#### WHAT TO WORK ON
The data beneath this task is to be duplicated exactly, in its entirety.
== Segment start ==
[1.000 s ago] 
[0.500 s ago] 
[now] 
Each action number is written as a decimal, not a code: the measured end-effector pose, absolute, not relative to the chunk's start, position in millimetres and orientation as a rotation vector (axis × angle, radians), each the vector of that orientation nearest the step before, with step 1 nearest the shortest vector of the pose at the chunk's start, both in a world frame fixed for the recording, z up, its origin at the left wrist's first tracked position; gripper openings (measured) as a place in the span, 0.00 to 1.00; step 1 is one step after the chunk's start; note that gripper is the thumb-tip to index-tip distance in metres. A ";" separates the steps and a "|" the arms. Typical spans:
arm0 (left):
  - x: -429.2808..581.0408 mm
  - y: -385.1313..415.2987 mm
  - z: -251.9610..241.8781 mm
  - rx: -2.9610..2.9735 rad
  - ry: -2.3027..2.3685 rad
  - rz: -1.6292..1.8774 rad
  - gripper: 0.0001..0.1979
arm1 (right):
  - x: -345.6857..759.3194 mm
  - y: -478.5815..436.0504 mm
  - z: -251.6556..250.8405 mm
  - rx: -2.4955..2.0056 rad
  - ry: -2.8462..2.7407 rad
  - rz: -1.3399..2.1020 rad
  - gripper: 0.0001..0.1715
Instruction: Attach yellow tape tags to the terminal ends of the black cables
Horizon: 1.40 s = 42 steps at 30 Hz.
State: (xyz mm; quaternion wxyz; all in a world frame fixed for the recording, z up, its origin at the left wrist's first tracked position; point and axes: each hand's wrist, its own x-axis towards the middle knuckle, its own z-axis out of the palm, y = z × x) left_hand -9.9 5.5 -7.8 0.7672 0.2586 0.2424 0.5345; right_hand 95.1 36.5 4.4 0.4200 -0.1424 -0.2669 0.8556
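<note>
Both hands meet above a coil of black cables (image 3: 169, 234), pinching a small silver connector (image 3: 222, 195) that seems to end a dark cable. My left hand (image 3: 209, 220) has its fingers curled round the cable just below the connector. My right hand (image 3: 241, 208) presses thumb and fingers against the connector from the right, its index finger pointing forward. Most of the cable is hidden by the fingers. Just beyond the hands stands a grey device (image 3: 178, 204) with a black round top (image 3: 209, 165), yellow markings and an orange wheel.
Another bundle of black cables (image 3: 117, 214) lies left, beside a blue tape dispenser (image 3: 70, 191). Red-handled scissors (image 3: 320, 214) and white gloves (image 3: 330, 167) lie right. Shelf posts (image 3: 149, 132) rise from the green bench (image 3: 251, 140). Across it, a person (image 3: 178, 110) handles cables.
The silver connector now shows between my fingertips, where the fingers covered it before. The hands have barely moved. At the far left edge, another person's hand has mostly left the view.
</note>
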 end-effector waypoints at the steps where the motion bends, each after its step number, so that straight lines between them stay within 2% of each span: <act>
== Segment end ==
#### REPLY
[1.000 s ago] 
[0.500 s ago] 
[now] 
Each action number is written as a decimal, not a code: the measured end-effector pose, absolute, not relative to the chunk's start, position in millimetres and orientation as a rotation vector (axis × angle, radians), each the vector of that orientation nearest the step before, with step 1 nearest the shortest vector of the pose at the chunk's start, both in a world frame fixed for the recording, z up, its origin at the left wrist's first tracked position; gripper openings (measured) as a place in the span, 0.00 to 1.00; step 1 is one step after the chunk's start; note that gripper is the thumb-tip to index-tip distance in metres. A ";" separates the steps and a "|" the arms. Typical spans:
arm0 (left):
  - x: -429.2808..581.0408 mm
  - y: -385.1313..415.2987 mm
  - z: -251.9610..241.8781 mm
  - rx: -2.9610..2.9735 rad
  - ry: -2.3027..2.3685 rad
  - rz: -1.6292..1.8774 rad
  - gripper: 0.0001..0.1979
arm1 (right):
  - x: -345.6857..759.3194 mm
  - y: -478.5815..436.0504 mm
  - z: -251.6556..250.8405 mm
  - rx: -2.4955..2.0056 rad
  - ry: -2.8462..2.7407 rad
  - rz: -1.3399..2.1020 rad
  - gripper: 0.0001..0.1715
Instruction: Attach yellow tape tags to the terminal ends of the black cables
Horizon: 1.40 s = 42 steps at 30 Hz.
State: (xyz mm; quaternion wxyz; all in a world frame fixed for the recording, z up, its origin at the left wrist's first tracked position; point and axes: each hand's wrist, its own x-axis towards the middle knuckle, its own z-axis out of the palm, y = z × x) left_hand -9.9 5.5 -7.8 0.7672 0.2586 0.2424 0.5345; right_hand 95.1 36.5 4.4 0.4200 -0.1424 -0.2669 0.8556
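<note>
Both hands meet above a coil of black cables (image 3: 169, 234), pinching a small silver connector (image 3: 222, 195) that seems to end a dark cable. My left hand (image 3: 209, 220) has its fingers curled round the cable just below the connector. My right hand (image 3: 241, 208) presses thumb and fingers against the connector from the right, its index finger pointing forward. Most of the cable is hidden by the fingers. Just beyond the hands stands a grey device (image 3: 178, 204) with a black round top (image 3: 209, 165), yellow markings and an orange wheel.
Another bundle of black cables (image 3: 117, 214) lies left, beside a blue tape dispenser (image 3: 70, 191). Red-handled scissors (image 3: 320, 214) and white gloves (image 3: 330, 167) lie right. Shelf posts (image 3: 149, 132) rise from the green bench (image 3: 251, 140). Across it, a person (image 3: 178, 110) handles cables.
The silver connector now shows between my fingertips, where the fingers covered it before. The hands have barely moved. At the far left edge, another person's hand has mostly left the view.
</note>
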 end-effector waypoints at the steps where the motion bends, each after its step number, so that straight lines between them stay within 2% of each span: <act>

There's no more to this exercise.